The impacts of Bali’s erupting volcano have spread beyond a “danger zone” defined by the Indonesian authorities, as 100,000 people were ordered to flee on Monday and the island’s international airport was forced to close.
Ash from Mount Agung has been spewing up to about 3,000m (9,800ft) into the atmosphere, and experts say the immediate area will be prone to deadly mudflows and lava while the eruption continues.
Video released by the National Disaster Mitigation Agency showed an avalanche of volcanic debris and water known as a lahar moving down the side of the mountain.
The agency raised the volcano’s alert to the highest level early on Monday and expanded the danger zone to 10km (6 miles) in places from the previous 7.5km. It said in a statement that a larger eruption is possible.
Spokesperson Sutopo Purwo Nugroho told a news conference in Jakarta that the extension of the danger zone affects 22 villages and about 90,000 to 100,000 people. He said about 40,000 people have evacuated but others have not left because they feel safe or don’t want to abandon their livestock.
“Authorities will comb the area to persuade them,” he said. “If needed we will forcibly evacuate them.” About 25,000 people were already living in evacuation centres after an increase in tremors from the mountain in September sparked an evacuation.
Bali’s airport was closed early Monday after ash reached its airspace. Almost 60,000 travellers were stranded by the cancellation of 445 flights, a spokesperson said.
Flight information boards showed rows of cancellations as tourists arrived at the busy airport expecting to catch flights home. The closure is in effect until Tuesday morning, though officials said the situation will be reviewed every six hours.

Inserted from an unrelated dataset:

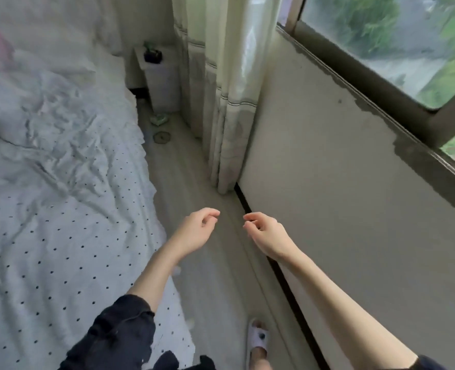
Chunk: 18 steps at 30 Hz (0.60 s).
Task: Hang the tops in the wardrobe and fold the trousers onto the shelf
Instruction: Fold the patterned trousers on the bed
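My left hand (198, 229) and my right hand (263, 232) hang side by side over the narrow floor strip between the bed and the wall. Their fingers are loosely curled and both hold nothing. No top, trousers, hanger or wardrobe shows in this view. A dark sleeve covers my left upper arm at the bottom of the frame.
A bed with a dotted white sheet (55, 236) fills the left. A pale curtain (221, 102) hangs ahead, beside the wall under a window (397, 41). A small white cabinet (159, 78) stands in the far corner, with small items (161, 129) on the floor. My slippered foot (258, 340) is below.
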Tool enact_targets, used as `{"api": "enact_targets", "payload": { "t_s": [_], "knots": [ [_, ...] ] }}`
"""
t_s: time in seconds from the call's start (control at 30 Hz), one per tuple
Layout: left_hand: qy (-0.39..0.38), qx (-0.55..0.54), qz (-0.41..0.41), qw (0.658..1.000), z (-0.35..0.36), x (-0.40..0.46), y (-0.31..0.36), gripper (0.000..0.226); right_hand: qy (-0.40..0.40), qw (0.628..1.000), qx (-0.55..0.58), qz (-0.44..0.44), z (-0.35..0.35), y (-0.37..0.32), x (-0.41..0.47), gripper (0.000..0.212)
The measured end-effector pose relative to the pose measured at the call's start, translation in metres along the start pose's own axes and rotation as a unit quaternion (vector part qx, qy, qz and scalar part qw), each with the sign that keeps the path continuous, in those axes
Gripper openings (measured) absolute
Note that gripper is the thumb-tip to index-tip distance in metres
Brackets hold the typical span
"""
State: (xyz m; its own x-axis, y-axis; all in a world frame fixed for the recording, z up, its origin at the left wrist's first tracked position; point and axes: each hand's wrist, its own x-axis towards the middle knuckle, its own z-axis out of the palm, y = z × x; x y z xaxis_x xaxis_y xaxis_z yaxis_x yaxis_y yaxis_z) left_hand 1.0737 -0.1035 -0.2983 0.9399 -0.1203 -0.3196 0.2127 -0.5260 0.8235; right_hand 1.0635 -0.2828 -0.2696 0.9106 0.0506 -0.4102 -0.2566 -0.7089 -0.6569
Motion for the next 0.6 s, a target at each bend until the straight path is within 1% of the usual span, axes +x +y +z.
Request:
{"api": "enact_targets", "payload": {
  "t_s": [0.03,0.13,0.17,0.23,0.3,0.4,0.47,0.6],
  "knots": [
    [0.018,-0.013,-0.001,1.000,-0.002,0.009,0.009,0.028,-0.008,1.000,-0.002,-0.016,-0.009,-0.005,0.012,0.033],
    [0.081,-0.044,-0.030,0.995,-0.019,0.048,0.033,0.029,-0.077,0.994,-0.028,-0.068,-0.038,-0.033,0.077,0.033],
    [0.094,-0.053,-0.036,0.993,-0.026,0.055,0.038,0.030,-0.088,0.992,-0.030,-0.080,-0.044,-0.041,0.095,0.033],
    [0.139,-0.068,-0.072,0.985,-0.048,0.072,0.039,0.031,-0.120,0.985,-0.042,-0.116,-0.051,-0.070,0.144,0.031],
    [0.198,-0.076,-0.109,0.971,-0.071,0.085,0.029,0.031,-0.161,0.972,-0.048,-0.161,-0.043,-0.101,0.193,0.029],
    [0.245,-0.078,-0.153,0.954,-0.105,0.101,0.010,0.030,-0.207,0.954,-0.039,-0.214,-0.022,-0.144,0.240,0.027],
    [0.288,-0.094,-0.179,0.936,-0.140,0.132,-0.006,0.029,-0.250,0.939,-0.036,-0.233,-0.003,-0.183,0.287,0.027],
    [0.351,-0.114,-0.189,0.910,-0.210,0.205,-0.025,0.029,-0.284,0.923,-0.041,-0.258,0.025,-0.256,0.371,0.029]
  ]
}}
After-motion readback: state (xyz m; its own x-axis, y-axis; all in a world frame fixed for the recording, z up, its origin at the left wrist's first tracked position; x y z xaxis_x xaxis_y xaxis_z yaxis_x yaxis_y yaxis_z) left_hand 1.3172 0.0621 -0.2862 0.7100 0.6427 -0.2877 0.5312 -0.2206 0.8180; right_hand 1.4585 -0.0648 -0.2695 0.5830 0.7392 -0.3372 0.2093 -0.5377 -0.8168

Bali is Indonesia’s top tourist destination, with its gentle Hindu culture, surf beaches and lush green interior attracting about 5 million visitors a year.

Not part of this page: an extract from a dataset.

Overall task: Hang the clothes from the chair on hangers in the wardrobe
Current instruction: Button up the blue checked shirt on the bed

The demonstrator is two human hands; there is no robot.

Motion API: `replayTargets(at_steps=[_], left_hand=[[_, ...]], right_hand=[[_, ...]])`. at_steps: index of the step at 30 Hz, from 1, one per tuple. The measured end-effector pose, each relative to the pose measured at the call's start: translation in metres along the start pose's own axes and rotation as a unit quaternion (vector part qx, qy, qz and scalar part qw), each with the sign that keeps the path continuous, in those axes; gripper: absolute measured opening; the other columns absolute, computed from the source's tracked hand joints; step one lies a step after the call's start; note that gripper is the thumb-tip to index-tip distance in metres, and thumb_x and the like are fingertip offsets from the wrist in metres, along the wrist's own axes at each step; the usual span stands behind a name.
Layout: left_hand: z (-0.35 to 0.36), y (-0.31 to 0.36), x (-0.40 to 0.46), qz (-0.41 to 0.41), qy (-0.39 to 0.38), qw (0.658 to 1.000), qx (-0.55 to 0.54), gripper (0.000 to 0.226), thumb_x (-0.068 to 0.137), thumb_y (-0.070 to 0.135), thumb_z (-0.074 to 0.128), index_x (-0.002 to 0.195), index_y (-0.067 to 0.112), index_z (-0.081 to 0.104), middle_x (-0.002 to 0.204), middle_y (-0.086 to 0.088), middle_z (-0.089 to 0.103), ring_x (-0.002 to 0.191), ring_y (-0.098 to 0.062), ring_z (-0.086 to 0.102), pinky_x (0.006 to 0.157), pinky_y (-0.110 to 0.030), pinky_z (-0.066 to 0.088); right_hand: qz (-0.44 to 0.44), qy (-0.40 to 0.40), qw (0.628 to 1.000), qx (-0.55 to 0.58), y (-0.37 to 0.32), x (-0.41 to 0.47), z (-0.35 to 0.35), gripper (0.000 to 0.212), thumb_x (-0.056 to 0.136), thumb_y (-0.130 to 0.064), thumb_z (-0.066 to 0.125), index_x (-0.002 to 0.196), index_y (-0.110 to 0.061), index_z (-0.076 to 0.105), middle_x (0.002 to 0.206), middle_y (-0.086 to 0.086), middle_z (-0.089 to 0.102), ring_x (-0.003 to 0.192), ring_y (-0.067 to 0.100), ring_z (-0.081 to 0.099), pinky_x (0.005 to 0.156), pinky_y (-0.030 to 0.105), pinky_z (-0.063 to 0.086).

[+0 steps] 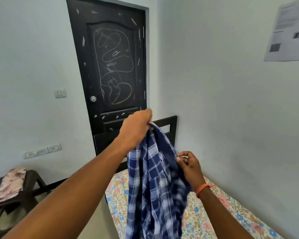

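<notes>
The person holds a blue-and-white checked cotton shirt (154,183) up in front of the body, over the near end of a bed with a floral-print sheet (205,218). The left hand (136,128) is raised and clenched round the top edge of the garment, so the cloth hangs straight down from that grip: its long axis is vertical, with the bulk of the fabric below and slightly to the right of the fist. The right hand (190,165) sits lower and nearer the body, pinching a side edge of the shirt between thumb and fingertips. The shirt hangs bunched, not spread. Judging by this, the next move depends on the right hand finding the collar or shoulder line. No hanger or wardrobe is in view. A dark plastic chair (16,195) at lower left carries a folded floral cloth (11,184).
</notes>
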State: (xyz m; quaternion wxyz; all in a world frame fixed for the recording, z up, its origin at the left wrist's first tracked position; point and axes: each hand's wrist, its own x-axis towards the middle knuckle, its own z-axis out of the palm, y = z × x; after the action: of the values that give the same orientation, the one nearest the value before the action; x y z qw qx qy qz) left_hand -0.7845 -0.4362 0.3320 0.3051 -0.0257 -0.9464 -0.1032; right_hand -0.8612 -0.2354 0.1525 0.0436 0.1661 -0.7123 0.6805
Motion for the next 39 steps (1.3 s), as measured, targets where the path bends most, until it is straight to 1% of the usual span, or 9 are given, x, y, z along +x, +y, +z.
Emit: replayTargets(at_steps=[3,8,11,13,16,22,26,31,39], left_hand=[[0.004,-0.014,-0.006,-0.058,-0.008,0.998,0.005,0.016,0.091,0.025,0.065,0.089,0.017,0.051,0.088,-0.001,0.060,0.078,-0.025,0.059,0.073,-0.042,0.052],[0.012,-0.019,-0.017,-0.146,0.000,0.988,-0.040,0.022,0.089,0.037,0.069,0.089,0.016,0.069,0.084,-0.004,0.066,0.075,-0.022,0.064,0.078,-0.043,0.058],[0.013,-0.011,-0.015,-0.156,0.003,0.985,-0.079,0.021,0.088,0.035,0.072,0.089,0.014,0.075,0.081,-0.003,0.068,0.070,-0.016,0.064,0.074,-0.037,0.059],[0.012,-0.004,-0.013,-0.156,-0.001,0.985,-0.078,0.021,0.085,0.035,0.075,0.087,0.014,0.074,0.079,-0.002,0.067,0.068,-0.015,0.063,0.070,-0.034,0.058],[0.011,0.002,-0.012,-0.150,-0.014,0.987,-0.059,0.022,0.084,0.034,0.076,0.086,0.014,0.072,0.079,-0.002,0.066,0.066,-0.014,0.061,0.064,-0.029,0.054],[0.011,0.013,-0.012,-0.122,-0.008,0.991,-0.049,0.020,0.087,0.033,0.074,0.089,0.013,0.071,0.083,-0.004,0.067,0.071,-0.016,0.062,0.073,-0.033,0.057],[0.010,0.026,-0.011,-0.092,-0.020,0.995,-0.044,0.020,0.087,0.035,0.073,0.088,0.015,0.072,0.084,-0.003,0.067,0.073,-0.018,0.063,0.074,-0.037,0.057],[0.003,0.038,-0.006,-0.045,-0.049,0.997,0.043,0.021,0.087,0.035,0.073,0.089,0.014,0.070,0.087,-0.006,0.067,0.078,-0.025,0.066,0.079,-0.042,0.057],[0.006,0.024,-0.016,-0.060,-0.062,0.994,0.065,0.024,0.087,0.037,0.072,0.086,0.013,0.067,0.085,-0.006,0.065,0.076,-0.026,0.064,0.077,-0.044,0.057]], right_hand=[[-0.121,0.040,0.982,-0.141,-0.014,0.002,-0.012,0.011,0.095,-0.015,0.062,0.085,-0.016,0.065,0.082,-0.001,0.068,0.076,0.017,0.063,0.067,0.009,0.043],[-0.350,0.080,0.837,-0.413,-0.025,0.006,-0.045,0.054,0.084,-0.065,0.056,0.064,-0.016,0.063,0.063,-0.002,0.053,0.050,0.018,0.049,0.047,0.024,0.033],[-0.408,0.027,0.760,-0.505,-0.026,0.002,-0.055,0.064,0.079,-0.072,0.053,0.093,-0.013,0.071,0.073,0.002,0.059,0.045,0.022,0.053,0.040,0.024,0.038],[-0.372,0.031,0.784,-0.496,-0.025,-0.004,-0.058,0.068,0.080,-0.063,0.062,0.121,-0.009,0.060,0.083,0.006,0.064,0.048,0.023,0.058,0.040,0.030,0.049],[-0.344,0.049,0.823,-0.450,-0.025,-0.011,-0.066,0.051,0.081,-0.048,0.069,0.111,-0.016,0.043,0.082,0.010,0.060,0.045,0.026,0.055,0.040,0.033,0.051],[-0.374,0.058,0.732,-0.566,-0.019,-0.008,-0.080,0.024,0.097,-0.036,0.059,0.093,-0.014,0.064,0.092,0.004,0.061,0.053,0.026,0.058,0.049,0.032,0.053],[-0.322,0.112,0.764,-0.548,-0.018,-0.006,-0.080,0.016,0.088,-0.029,0.072,0.086,-0.013,0.070,0.089,0.007,0.063,0.064,0.030,0.059,0.058,0.035,0.049],[-0.162,0.043,0.931,-0.324,-0.032,-0.004,-0.085,0.020,0.067,-0.020,0.090,0.065,-0.010,0.072,0.075,0.001,0.065,0.071,0.022,0.061,0.067,0.038,0.052],[-0.205,0.014,0.904,-0.374,-0.048,-0.010,-0.089,0.014,0.086,-0.021,0.075,0.080,-0.010,0.071,0.077,0.003,0.069,0.071,0.021,0.063,0.066,0.031,0.048]])
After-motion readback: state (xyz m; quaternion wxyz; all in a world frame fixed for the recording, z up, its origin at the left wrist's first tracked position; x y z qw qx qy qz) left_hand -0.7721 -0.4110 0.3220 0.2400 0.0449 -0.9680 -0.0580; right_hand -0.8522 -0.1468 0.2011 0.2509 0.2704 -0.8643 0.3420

Some flights to and from Bali were cancelled on Saturday and Sunday but most had continued to operate normally as the towering ash clouds were moving east toward the neighbouring island of Lombok.

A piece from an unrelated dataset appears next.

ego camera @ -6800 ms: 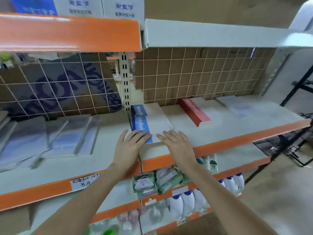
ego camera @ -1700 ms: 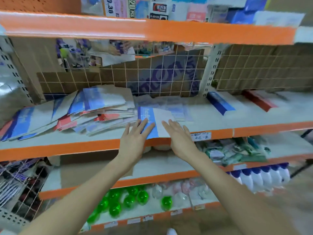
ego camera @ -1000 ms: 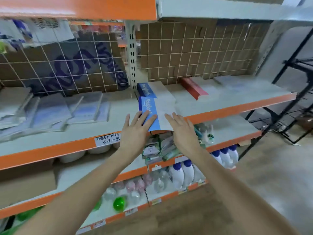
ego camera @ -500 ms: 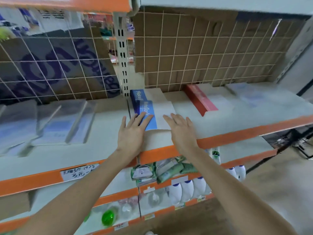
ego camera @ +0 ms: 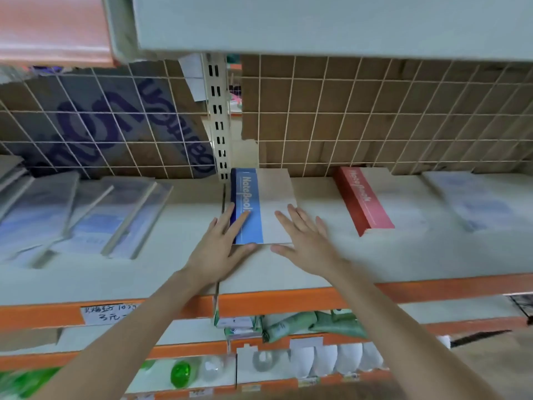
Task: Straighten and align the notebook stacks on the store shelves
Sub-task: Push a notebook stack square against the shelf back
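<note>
A stack of notebooks with a blue spine band and a beige cover point(ego camera: 268, 203) lies on the grey shelf board point(ego camera: 288, 269), back against the wire grid. My left hand point(ego camera: 220, 246) lies flat against the stack's left and near edge, fingers spread over the blue band. My right hand point(ego camera: 307, 241) rests flat at the stack's right near corner, fingers apart. A red-banded notebook stack point(ego camera: 363, 200) sits to the right. Wrapped notebook packs point(ego camera: 86, 215) lie slanted at the left.
A perforated upright post point(ego camera: 217, 116) divides the wire grid back. Pale wrapped packs point(ego camera: 478, 203) lie far right. The orange shelf lip point(ego camera: 288, 301) carries a handwritten price tag point(ego camera: 109, 314). Lower shelves hold green packets point(ego camera: 302, 324) and white bottles point(ego camera: 317, 362).
The blue notebook I carried from the left bay now lies squared on top of the blue stack at the back. Both hands have slid forward with it and the view has moved closer.
</note>
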Demonstrator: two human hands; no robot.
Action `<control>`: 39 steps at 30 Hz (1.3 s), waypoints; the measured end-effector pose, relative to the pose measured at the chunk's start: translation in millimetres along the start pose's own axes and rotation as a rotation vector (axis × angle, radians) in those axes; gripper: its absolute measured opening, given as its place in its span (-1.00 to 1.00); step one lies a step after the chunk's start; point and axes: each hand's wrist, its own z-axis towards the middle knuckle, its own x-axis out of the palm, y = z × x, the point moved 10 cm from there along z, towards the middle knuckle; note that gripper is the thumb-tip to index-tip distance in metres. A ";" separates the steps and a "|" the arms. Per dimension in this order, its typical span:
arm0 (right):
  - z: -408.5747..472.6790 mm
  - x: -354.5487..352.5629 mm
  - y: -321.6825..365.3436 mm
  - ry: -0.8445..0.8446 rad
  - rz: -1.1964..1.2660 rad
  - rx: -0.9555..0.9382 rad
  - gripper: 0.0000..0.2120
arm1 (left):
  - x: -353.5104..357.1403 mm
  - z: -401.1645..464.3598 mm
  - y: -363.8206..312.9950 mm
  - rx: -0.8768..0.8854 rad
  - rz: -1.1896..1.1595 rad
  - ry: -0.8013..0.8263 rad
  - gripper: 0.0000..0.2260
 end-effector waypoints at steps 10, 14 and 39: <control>-12.5 -24.2 -27.9 -0.280 0.359 -0.046 -0.35 | -24.4 -13.2 -2.1 -0.041 -0.041 -0.232 -0.15; -7.8 -28.3 -34.1 -0.350 0.403 -0.047 -0.39 | -27.5 -13.3 0.7 -0.066 -0.018 -0.252 -0.18; -4.1 -19.0 -38.3 -0.462 0.311 -0.039 -0.57 | -32.3 -13.9 11.1 -0.081 0.067 -0.389 -0.49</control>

On Monday, however, the winds changed, with weather experts warning ash would be blown south-west towards the airport, as well as the island’s main tourist beaches and beyond to Java.
“We now have to find a hotel and spend more of our money that they’re not going to cover us for when we get home unfortunately,” said Canadian tourist Brandon Olsen, who was stranded at Bali’s airport with his girlfriend.
Indonesia’s Directorate General of Land Transportation said 100 buses are being deployed to Bali’s international airport and to ferry terminals to help travellers stranded by the eruption of Mount Agung.
The agency’s chief, Budi Setyadi, said major ferry crossing points have been advised to prepare for a surge in passengers and vehicles. Stranded tourists could leave Bali by taking a ferry to neighbouring Java and then travel by land to the nearest airports.
The geological agency head, Kasbani, who goes by one name, said the alert level was raised because the volcano has shifted from steam-based eruptions to magmatic eruptions. He told Indonesian television on Monday morning that he did not expect a big eruption but added: “We have to stay alert and anticipate.” The volcano’s last major eruption in 1963 killed about 1,100 people.
UK tourists stranded in Bali are being advised to avoid exclusion zones. The Foreign and Commonwealth Office also urged holidaymakers to contact their travel company and monitor local media reports in an update to its travel advice.
For the inhabitants of the island, the impacts are likely to be far more longstanding.
At Buana Giri village, some residents said they were leaving because the area is now inhospitable for their livestock.
Villager Made Kerta Kartika told the Associated Press ash has covered the area since Sunday and made farming difficult. ”Ash that covered the trees and grass is very difficult for us because the cows cannot eat. I have to move the cows from this village.”